-- Problem to solve --
Copy each line below that contains "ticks".

-- Supplied material --
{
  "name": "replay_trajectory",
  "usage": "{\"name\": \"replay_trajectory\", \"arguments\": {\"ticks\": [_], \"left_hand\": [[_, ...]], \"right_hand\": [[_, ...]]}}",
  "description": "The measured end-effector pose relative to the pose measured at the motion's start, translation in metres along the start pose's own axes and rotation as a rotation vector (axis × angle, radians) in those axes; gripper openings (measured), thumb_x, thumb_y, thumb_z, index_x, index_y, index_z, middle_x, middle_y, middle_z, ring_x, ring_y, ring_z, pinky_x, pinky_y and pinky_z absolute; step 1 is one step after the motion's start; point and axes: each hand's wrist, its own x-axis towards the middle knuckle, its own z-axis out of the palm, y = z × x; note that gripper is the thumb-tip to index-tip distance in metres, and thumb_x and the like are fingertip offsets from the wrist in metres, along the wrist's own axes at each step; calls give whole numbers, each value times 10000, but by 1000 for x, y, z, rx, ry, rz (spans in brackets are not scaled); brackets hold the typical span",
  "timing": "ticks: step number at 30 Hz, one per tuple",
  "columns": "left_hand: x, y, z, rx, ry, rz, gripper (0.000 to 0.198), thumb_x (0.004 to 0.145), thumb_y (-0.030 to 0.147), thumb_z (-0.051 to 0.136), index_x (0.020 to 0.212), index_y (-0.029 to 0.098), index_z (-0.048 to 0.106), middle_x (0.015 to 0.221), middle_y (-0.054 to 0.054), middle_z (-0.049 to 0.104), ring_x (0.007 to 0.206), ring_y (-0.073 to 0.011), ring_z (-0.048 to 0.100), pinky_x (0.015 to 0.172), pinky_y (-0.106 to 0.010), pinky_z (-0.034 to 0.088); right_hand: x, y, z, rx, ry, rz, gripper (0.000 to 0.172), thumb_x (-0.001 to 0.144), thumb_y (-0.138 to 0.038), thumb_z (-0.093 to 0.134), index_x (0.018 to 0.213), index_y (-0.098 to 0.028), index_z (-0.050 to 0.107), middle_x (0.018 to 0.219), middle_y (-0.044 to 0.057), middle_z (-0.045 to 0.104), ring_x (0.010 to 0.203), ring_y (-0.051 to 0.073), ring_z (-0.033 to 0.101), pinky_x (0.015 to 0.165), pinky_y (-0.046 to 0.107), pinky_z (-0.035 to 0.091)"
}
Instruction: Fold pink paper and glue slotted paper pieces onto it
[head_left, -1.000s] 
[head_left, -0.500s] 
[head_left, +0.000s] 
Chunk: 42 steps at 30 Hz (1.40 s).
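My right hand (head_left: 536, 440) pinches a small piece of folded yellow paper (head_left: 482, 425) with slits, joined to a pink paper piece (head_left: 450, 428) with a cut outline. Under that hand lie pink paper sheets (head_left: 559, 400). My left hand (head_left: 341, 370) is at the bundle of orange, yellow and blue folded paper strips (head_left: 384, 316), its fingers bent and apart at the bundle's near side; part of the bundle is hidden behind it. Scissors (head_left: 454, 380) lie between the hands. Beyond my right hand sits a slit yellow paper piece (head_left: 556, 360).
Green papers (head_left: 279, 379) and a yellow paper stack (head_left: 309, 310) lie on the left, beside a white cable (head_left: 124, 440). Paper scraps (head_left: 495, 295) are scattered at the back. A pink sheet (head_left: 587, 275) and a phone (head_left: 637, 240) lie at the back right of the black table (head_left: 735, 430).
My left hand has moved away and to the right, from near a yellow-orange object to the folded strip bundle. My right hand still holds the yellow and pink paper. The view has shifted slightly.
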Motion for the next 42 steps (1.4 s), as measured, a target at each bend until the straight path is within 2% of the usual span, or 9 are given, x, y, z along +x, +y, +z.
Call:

-- Solved exercise --
  "usage": "{\"name\": \"replay_trajectory\", \"arguments\": {\"ticks\": [_], \"left_hand\": [[_, ...]], \"right_hand\": [[_, ...]]}}",
  "timing": "ticks: step number at 30 Hz, one per tuple",

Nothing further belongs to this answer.